Temos uma segunda espécie de ação revocatória prevista na lei que é a ação paulitana falencial que necessita da “intuito fraudulento” do devedor e de existir efetivamente um prejuízo dos credores. Essa, visa assim, revogar atos fraudulentos praticados pelo devedor enquanto incapaz de solver antes da falência. Diferente do que já visto até aqui nesse trabalho, o núcleo da revogação é a fraude. É necessário porém, a comprovação pelo autor dos seguintes pressupostos objetivo/subjetivo que são respectivamente: prejuízo sofrido pelo impugnante do ato e fraude do devedor e do terceiro que contrata com ele, desde que ciente do primeiro. O ônus de provar a fraude do devedor ou terceiro não se aplica à Fazenda Pública. O encerramento da falência faz desaparecer a revocatória.
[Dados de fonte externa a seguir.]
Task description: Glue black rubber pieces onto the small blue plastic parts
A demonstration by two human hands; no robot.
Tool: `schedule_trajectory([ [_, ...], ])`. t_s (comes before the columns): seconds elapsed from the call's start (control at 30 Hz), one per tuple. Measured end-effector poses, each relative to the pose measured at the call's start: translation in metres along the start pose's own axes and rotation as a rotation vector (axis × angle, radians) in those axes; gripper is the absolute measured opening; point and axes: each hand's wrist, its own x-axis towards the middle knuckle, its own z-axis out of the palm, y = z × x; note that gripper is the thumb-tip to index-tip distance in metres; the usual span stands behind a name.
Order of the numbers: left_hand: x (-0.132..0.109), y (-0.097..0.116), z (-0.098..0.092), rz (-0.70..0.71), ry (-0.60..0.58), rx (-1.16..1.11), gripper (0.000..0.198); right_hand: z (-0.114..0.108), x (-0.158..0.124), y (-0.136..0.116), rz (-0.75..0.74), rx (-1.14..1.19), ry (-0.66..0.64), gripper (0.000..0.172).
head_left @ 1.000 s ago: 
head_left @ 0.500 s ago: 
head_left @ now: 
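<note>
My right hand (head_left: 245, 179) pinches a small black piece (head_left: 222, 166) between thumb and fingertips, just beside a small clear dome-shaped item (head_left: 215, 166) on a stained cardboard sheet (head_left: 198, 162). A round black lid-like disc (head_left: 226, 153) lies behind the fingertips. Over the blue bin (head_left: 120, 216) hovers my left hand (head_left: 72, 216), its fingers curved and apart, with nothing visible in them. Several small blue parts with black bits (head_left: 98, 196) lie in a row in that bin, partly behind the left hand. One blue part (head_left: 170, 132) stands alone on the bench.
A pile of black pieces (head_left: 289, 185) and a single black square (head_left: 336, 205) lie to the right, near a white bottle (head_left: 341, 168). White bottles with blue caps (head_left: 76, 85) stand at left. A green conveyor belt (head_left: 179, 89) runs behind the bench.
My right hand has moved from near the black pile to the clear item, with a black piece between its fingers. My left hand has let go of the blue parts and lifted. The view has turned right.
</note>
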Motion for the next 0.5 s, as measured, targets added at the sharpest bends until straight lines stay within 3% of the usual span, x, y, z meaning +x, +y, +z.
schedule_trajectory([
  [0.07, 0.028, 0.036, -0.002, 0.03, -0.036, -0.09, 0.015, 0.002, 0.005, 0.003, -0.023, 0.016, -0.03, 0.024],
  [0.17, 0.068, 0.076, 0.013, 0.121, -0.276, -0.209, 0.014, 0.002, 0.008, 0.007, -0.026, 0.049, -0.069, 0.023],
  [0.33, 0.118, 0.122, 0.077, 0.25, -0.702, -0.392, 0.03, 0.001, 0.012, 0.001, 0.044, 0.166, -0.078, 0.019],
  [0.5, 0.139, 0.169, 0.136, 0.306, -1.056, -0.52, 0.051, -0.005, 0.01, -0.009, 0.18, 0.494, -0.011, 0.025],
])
Embora já tratado esse assunto, faz-se necessário um aprofundamento sobre os efeitos das ações revocatórias que vamos ver a partir de agora:

Proteção da massa concursal: as ações revocatórias buscam proteger os interesses dos credores e evitar que o patrimônio seja dilapidado por atos suspeitos, desrespeitando a lei ou de forma fraudulenta. Essa ação pode ser proposta a qualquer tempo antes do início da fase de liquidação. Publicado o aviso do artigo 114 (quando se comunica aos interessados o início da realização do ativo e o pagamento do passivo), começa o prazo decadencial de um ano para o seu exercício. Nesse momento dois fatos importantes surgem a serem analisados nesse momento – os bens arrecadados podem ser suficientes, sendo desnecessário a propositura da ação; e o falido pode ter requerido concordata suspensiva nos cinco dias que se seguem à apresentação do segundo relatório do síndico.

Devolução dos bens com seus acessórios e, na falta, a indenização à massa: a massa receberá o bem na integralmente com todos os acessórios, ou se isso não for possível, deve ser indenizada. Porém, nem sempre se dará a devolução de algum bem, como diz algumas hipóteses do artigo 52 – na ineficácia pelo pagamento de dívida não vencida o numerário entra para a massa falida e o credor habilita seu crédito; no pagamento de dívidas vencidas por outra forma não prevista no contrato, o bem dado em pagamento entra para a massa falida e o credor habilita seu crédito; se declarada ineficaz a constituição de garantia real o credor perde o direito à garantia real e habilita seu crédito como quirografário. O bem é arrecadado pela massa e serve como pagamento do passivo; na hipótese de renúncia de herança, o renunciante falido recebe os bens da herança e estes bens são arrecadados na falência, não havendo assim, habilitação de credores; dentre outras.

Devolução de eventuais prestações pagas e participação do credor no rateio, na qualidade de credor quirografário: se o contratante for credor do falido, o ato declarado ineficaz não irá retirar o direito ao crédito, mas apenas as eventuais garantias que possuiria se mantido íntegro o ato.